My favorite thing, however, was how they found a bunch of cases of the generous westerner's kid dying, and the rich white devil not being told about it for years, as the monthly payments pile up. Those American families who supported little Esmerelda until she was 8, only to find out that she was eaten by wild dogs when she was 5, were understandably miffed.

Yet, I feel that Save the Children is missing a big marketing hook here. You see, it's an understandable problem keeping track of all the kids they're shilling.

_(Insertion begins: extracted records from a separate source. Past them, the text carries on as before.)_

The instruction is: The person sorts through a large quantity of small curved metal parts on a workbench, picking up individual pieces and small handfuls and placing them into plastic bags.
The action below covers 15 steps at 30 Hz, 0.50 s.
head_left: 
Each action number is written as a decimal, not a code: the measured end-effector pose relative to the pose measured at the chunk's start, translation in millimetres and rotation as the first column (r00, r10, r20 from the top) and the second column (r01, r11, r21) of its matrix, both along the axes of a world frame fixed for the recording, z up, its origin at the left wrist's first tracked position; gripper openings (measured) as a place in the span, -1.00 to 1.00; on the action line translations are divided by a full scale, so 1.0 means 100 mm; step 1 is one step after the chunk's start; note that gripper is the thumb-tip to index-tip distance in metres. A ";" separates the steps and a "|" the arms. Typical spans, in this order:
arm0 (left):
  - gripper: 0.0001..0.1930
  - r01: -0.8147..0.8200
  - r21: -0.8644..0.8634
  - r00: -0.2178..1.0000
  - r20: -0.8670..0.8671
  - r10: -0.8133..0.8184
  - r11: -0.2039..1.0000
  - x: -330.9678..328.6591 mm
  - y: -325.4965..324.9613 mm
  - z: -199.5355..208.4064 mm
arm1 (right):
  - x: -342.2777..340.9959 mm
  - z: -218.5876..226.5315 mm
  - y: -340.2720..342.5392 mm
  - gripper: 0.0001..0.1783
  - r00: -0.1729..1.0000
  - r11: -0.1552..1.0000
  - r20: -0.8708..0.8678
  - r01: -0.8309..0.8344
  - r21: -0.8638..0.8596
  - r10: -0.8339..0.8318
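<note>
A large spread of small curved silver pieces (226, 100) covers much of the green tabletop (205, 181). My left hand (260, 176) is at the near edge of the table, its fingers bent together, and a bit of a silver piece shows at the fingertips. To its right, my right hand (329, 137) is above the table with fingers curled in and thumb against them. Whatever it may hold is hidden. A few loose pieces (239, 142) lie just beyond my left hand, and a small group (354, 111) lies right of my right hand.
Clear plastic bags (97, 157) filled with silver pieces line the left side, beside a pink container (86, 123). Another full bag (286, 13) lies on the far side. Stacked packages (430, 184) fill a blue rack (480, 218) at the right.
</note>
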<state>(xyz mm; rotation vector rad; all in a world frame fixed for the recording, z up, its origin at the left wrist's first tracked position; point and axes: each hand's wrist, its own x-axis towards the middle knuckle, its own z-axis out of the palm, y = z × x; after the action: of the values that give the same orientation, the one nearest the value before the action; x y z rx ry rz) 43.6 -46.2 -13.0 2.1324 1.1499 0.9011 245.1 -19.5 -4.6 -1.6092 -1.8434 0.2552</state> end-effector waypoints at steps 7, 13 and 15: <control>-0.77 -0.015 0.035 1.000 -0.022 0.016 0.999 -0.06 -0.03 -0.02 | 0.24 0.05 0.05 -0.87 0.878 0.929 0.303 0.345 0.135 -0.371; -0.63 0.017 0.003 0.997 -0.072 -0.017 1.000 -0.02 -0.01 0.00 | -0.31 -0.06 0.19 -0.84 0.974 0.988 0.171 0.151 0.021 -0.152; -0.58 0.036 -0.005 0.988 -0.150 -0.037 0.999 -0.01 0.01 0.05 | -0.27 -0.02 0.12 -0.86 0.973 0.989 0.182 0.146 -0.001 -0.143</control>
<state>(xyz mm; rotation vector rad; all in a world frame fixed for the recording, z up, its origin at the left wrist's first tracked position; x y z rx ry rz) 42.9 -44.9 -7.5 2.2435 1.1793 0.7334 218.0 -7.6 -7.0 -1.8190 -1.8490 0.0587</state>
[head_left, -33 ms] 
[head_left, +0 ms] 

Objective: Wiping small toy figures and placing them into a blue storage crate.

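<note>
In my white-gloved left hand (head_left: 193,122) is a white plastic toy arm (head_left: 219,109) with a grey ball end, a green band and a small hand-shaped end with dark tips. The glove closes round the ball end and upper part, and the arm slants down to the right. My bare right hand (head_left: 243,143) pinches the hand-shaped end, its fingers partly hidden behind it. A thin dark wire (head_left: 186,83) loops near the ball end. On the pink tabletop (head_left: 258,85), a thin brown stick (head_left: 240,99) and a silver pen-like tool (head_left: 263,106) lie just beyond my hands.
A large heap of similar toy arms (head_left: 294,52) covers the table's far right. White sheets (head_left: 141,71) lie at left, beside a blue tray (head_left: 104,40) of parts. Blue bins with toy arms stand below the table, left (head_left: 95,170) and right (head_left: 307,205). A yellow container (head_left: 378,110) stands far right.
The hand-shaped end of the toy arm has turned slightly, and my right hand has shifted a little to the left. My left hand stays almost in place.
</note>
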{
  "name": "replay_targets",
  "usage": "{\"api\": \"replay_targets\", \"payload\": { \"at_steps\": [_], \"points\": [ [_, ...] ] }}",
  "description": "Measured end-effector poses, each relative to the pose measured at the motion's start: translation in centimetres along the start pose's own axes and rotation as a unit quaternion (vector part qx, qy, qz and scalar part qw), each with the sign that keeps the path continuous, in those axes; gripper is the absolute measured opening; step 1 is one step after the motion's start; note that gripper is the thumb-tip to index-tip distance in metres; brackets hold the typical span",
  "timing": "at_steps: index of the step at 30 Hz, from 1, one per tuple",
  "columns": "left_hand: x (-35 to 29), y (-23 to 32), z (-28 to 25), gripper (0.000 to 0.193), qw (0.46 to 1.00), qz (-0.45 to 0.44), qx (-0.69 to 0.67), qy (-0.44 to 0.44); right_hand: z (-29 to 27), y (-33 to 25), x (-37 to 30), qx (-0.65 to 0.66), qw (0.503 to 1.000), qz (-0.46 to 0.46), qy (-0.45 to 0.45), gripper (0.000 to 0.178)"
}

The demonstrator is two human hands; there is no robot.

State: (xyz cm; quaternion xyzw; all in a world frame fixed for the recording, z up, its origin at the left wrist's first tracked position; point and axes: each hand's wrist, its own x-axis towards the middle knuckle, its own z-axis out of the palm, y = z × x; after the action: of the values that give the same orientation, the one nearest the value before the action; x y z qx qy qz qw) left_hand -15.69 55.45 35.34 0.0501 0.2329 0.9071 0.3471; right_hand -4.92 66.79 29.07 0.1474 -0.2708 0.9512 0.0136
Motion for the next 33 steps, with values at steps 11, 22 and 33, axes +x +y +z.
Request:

Maybe that's because they're approaching the problem from entirely the wrong direction:

(Opening shot of poor, frail, third-world child lying in dust, facing way from camera.)

Announcer: This is little Rico. Many poor children like Rico dream of food, of health care, or a better, happier future. Many of those children won't live to be ten.

(Vulture lands by Rico.)

Like, for example, Rico.

(Vulture starts picking at Rico's leg. Member of film crew walks up and disinterestedly kicks vulture away. It waits nearby.)

Normally, Rico would be devoured by vultures and wild dogs. His bones would be cleaned by ants, and hyenas would get the rest. Because humans have no souls, he would disappear from the universe forever.

(Vulture hops back up to Rico, and resumes picking. Member of film crew walks up, decides 'why bother?' and walks back off camera.)

But it doesn't have to be that way. For just pennies a day, you can make sure that Rico is interred with dignity in a pauper's grave. The additional payments go to make sure that Rico's grave isn't robbed. In addition, we send you yearly status reports on little Rico, to make sure that he is truly resting in peace.

(Two more vultures land. Wild dogs wait nearby.)

Imagine how your family will feel at Christmas, when you get a personal card from Rico, thanking you for your help.

(The dogs inch closer.)

But please hurry. Before long, there won't be much left of him.

(Fade to black. Save The Children appears on screen.)

Pay up, or Rico gets it.

(Sound of hyenas howling in background.)


What can I say? I'm a natural humanitarian. How, after all, can one not want to see Sally Struther's amazing talents put to the best use possible?